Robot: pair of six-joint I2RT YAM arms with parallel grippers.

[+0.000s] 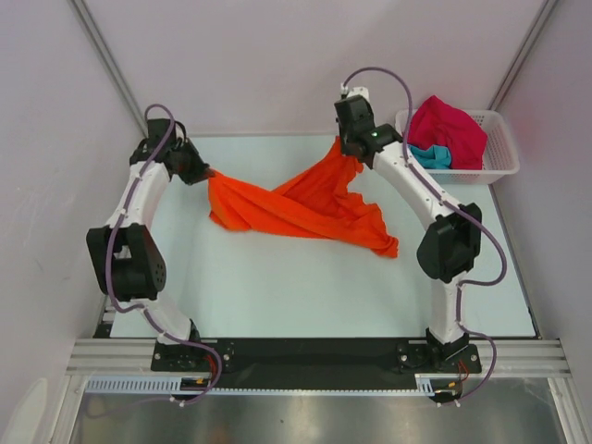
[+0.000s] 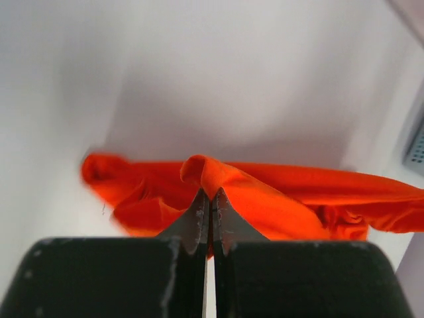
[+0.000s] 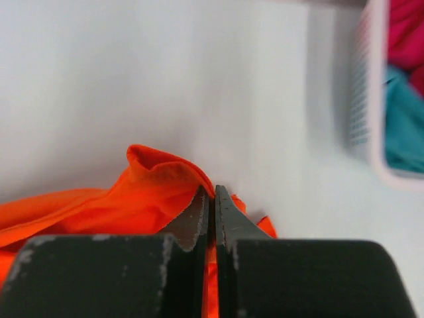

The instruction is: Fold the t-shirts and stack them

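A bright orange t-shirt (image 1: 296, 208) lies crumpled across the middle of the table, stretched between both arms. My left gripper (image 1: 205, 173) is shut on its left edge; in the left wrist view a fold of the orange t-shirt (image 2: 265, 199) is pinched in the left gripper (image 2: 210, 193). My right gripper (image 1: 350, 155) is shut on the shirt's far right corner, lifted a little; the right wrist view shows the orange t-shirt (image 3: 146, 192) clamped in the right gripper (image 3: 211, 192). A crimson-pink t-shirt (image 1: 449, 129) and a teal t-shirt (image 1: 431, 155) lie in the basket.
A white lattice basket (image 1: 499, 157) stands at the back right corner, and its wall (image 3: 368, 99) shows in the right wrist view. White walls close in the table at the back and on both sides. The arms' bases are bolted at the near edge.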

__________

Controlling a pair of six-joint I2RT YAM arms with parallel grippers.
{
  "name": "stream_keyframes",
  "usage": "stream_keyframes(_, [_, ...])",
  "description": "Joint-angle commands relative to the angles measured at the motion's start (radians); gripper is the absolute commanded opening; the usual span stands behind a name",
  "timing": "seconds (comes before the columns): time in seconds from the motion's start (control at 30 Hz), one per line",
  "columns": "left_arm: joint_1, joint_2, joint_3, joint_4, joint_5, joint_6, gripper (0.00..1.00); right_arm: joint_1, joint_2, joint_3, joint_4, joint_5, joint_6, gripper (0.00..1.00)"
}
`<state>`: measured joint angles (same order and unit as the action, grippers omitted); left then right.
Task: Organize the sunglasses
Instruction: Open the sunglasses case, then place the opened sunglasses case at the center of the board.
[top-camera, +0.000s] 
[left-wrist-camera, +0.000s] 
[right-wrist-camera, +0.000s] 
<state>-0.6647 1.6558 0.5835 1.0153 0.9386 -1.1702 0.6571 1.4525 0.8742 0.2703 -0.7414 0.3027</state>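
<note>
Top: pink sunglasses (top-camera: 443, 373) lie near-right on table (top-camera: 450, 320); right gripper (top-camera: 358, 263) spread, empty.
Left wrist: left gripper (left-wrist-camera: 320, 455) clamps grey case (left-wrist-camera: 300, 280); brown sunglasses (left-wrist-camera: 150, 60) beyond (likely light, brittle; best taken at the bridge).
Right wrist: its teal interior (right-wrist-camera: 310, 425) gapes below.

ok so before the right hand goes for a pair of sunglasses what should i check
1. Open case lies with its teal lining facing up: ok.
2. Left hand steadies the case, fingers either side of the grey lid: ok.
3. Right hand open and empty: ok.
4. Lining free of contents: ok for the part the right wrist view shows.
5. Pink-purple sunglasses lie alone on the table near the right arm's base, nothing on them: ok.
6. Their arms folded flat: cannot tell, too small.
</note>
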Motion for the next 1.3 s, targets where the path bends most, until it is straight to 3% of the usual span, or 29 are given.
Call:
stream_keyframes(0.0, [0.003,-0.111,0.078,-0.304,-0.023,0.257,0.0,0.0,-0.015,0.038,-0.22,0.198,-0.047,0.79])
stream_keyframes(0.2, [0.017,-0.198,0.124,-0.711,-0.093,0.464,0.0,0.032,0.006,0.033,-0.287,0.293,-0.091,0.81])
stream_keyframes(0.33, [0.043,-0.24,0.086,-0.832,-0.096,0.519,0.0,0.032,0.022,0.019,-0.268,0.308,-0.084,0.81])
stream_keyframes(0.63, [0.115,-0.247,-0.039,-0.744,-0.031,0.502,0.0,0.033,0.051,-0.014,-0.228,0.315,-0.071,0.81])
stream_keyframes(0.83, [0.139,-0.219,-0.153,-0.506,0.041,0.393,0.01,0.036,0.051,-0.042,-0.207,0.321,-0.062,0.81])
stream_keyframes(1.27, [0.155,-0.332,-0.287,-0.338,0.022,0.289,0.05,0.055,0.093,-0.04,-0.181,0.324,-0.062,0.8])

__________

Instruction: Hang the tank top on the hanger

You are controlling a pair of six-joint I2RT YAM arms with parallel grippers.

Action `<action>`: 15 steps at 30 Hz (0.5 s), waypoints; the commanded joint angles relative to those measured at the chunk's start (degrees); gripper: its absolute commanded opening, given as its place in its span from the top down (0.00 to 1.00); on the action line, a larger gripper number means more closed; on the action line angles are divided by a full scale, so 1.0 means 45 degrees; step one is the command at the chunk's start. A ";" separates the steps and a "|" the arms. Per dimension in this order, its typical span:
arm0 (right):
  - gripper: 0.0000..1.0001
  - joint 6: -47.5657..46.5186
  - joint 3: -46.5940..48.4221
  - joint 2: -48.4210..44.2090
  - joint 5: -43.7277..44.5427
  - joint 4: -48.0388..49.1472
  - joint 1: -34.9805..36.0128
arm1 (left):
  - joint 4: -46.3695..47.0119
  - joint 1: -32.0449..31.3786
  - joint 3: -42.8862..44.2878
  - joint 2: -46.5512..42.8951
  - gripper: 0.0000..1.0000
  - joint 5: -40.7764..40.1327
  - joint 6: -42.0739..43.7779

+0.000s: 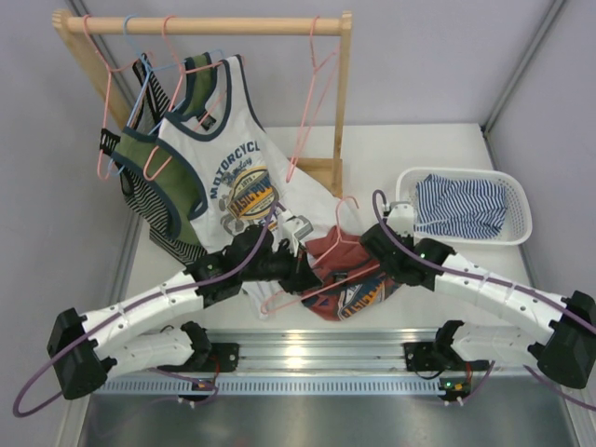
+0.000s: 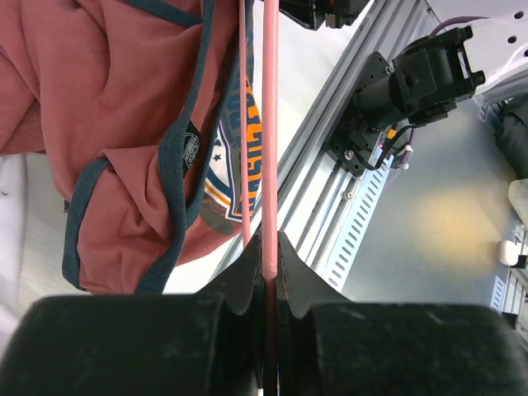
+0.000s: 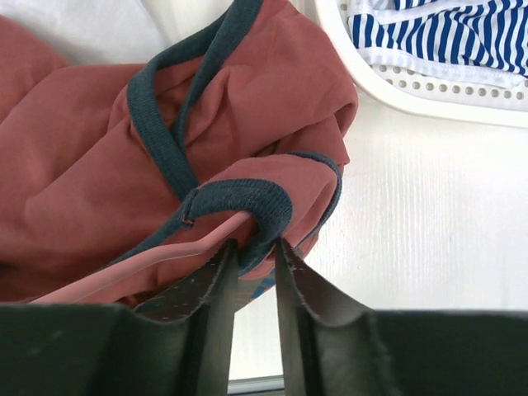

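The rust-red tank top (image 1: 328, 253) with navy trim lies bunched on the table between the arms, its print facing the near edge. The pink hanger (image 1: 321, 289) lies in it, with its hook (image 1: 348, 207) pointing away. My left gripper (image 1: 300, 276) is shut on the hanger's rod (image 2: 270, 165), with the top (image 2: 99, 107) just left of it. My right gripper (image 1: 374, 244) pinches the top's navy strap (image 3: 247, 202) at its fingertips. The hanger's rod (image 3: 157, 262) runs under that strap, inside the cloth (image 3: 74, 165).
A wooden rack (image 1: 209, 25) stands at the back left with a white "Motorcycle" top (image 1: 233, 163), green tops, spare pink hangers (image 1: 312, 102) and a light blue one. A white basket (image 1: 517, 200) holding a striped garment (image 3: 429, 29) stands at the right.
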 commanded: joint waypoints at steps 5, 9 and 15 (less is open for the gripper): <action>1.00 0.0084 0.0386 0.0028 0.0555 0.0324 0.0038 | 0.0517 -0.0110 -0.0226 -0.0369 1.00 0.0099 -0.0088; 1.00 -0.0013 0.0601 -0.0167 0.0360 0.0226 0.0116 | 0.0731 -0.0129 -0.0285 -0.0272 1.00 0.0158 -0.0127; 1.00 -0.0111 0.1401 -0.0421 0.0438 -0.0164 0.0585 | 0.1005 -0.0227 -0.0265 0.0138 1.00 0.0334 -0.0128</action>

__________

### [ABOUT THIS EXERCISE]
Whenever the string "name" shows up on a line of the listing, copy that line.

### [RESPONSE]
  "name": "stream_keyframes",
  "description": "Joint-angle commands relative to the angles measured at the motion's start (radians); gripper is the absolute commanded opening; the usual span stands behind a name",

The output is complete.